[Data segment]
──────────────────────────────
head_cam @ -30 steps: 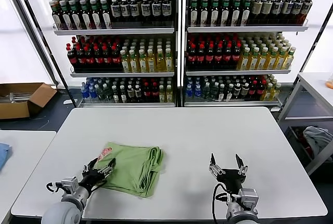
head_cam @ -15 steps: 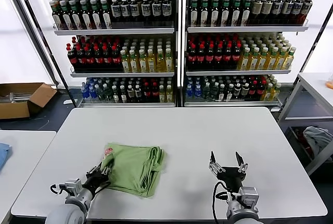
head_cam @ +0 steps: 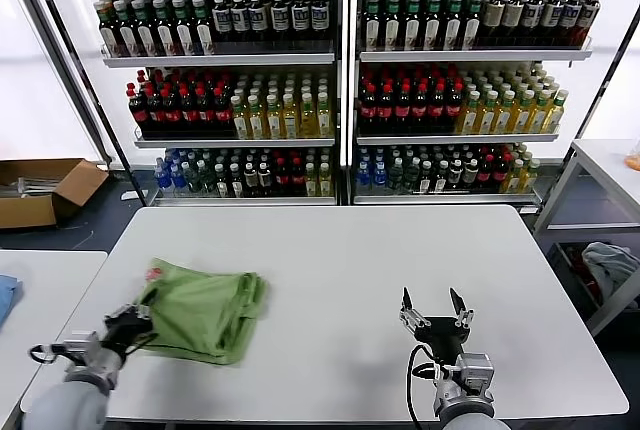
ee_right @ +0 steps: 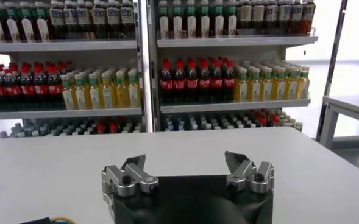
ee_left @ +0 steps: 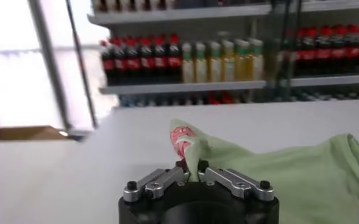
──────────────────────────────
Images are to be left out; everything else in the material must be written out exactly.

head_cam @ -30 steps: 
head_cam @ -15 steps: 
head_cam @ +0 steps: 
ee_right @ +0 steps: 
ee_left @ +0 steps: 

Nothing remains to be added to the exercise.